» **TASK BRIEF**
For each line in the data below that has the word "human", copy that line.
*** Begin section ***
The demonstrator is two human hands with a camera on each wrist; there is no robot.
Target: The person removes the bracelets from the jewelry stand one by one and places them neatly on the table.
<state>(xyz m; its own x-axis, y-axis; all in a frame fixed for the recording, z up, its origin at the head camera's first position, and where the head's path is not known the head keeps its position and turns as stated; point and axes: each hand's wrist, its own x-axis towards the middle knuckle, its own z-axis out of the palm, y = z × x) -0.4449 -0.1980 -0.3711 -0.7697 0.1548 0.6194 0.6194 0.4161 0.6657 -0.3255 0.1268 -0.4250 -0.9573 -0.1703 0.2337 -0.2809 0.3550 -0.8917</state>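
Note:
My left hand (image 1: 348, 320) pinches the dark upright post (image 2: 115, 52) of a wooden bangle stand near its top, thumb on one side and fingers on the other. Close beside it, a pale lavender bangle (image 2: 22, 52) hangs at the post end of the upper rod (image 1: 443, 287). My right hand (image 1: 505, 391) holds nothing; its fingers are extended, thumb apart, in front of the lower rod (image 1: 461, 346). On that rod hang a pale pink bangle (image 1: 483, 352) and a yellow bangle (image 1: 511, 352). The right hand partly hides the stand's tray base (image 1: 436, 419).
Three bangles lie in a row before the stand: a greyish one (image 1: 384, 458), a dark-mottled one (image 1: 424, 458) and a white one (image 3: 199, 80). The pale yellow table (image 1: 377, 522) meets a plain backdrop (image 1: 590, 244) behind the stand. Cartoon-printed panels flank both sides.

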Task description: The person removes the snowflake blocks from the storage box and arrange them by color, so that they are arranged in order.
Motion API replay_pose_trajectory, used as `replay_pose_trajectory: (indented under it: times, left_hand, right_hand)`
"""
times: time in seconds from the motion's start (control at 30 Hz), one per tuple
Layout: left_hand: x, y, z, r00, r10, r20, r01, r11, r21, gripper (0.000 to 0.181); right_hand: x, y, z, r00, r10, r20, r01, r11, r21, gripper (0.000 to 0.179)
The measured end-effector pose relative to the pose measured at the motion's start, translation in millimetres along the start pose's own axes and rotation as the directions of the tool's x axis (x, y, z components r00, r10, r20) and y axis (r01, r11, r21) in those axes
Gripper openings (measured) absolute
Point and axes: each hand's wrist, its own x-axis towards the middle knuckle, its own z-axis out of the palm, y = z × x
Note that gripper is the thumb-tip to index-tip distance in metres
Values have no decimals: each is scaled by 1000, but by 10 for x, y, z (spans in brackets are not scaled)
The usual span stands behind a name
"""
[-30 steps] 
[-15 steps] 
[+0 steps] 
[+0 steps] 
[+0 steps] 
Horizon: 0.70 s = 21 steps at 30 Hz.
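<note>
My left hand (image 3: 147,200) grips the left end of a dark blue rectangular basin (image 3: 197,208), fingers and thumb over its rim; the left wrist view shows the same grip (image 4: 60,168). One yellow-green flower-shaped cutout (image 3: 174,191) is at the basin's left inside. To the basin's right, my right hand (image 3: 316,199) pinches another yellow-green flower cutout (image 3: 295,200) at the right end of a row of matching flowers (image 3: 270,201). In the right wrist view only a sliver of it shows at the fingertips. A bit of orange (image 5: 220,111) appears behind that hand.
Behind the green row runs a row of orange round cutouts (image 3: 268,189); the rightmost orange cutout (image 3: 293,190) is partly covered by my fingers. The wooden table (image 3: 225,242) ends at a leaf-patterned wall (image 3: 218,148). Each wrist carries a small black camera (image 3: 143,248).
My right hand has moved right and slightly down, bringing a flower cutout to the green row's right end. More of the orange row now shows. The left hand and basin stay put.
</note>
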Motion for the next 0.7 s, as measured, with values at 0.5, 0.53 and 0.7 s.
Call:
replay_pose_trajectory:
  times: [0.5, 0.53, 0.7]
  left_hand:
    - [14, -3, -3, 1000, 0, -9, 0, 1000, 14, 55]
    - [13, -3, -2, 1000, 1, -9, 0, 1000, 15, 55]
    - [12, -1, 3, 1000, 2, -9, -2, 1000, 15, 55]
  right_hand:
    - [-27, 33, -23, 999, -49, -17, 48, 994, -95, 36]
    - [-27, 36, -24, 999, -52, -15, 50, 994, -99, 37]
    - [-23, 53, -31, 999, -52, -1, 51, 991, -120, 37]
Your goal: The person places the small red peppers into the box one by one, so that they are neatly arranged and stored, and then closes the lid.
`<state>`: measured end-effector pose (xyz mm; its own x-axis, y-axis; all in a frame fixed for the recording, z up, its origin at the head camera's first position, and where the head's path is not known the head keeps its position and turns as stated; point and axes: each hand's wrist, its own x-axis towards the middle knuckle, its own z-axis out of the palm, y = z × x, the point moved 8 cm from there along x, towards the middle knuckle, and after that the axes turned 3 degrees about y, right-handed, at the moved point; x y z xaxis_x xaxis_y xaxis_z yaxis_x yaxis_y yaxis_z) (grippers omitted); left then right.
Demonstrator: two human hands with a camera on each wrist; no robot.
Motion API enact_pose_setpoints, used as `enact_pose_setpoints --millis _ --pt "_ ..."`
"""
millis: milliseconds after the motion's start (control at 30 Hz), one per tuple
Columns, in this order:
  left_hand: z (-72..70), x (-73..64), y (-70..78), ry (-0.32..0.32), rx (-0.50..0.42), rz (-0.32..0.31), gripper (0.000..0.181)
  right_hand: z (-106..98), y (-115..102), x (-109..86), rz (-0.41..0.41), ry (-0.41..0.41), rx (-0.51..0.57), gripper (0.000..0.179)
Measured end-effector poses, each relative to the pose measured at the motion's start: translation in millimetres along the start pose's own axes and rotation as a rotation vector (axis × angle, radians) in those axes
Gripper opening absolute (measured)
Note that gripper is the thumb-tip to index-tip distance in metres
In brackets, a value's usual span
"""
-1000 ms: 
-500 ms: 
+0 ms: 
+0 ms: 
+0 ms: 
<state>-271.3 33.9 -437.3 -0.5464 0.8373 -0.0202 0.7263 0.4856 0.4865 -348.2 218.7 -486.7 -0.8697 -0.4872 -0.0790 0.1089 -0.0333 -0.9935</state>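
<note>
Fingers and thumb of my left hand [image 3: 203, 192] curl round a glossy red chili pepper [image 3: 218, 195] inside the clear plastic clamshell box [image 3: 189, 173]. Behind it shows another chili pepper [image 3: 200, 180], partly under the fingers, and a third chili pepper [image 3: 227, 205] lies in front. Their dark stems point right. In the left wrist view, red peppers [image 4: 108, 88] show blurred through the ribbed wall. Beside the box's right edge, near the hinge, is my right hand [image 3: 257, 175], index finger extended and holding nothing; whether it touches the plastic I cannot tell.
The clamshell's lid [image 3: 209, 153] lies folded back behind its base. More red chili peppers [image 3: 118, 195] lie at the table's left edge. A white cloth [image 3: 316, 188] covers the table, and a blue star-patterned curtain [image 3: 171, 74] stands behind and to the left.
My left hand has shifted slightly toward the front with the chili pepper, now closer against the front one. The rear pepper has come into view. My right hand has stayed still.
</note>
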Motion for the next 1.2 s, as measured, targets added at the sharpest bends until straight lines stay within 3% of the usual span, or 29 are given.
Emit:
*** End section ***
» **WRITTEN SOLUTION**
The demonstrator is two human hands with a camera on each wrist; there is no robot.
Demonstrator: two human hands with a camera on each wrist; no robot.

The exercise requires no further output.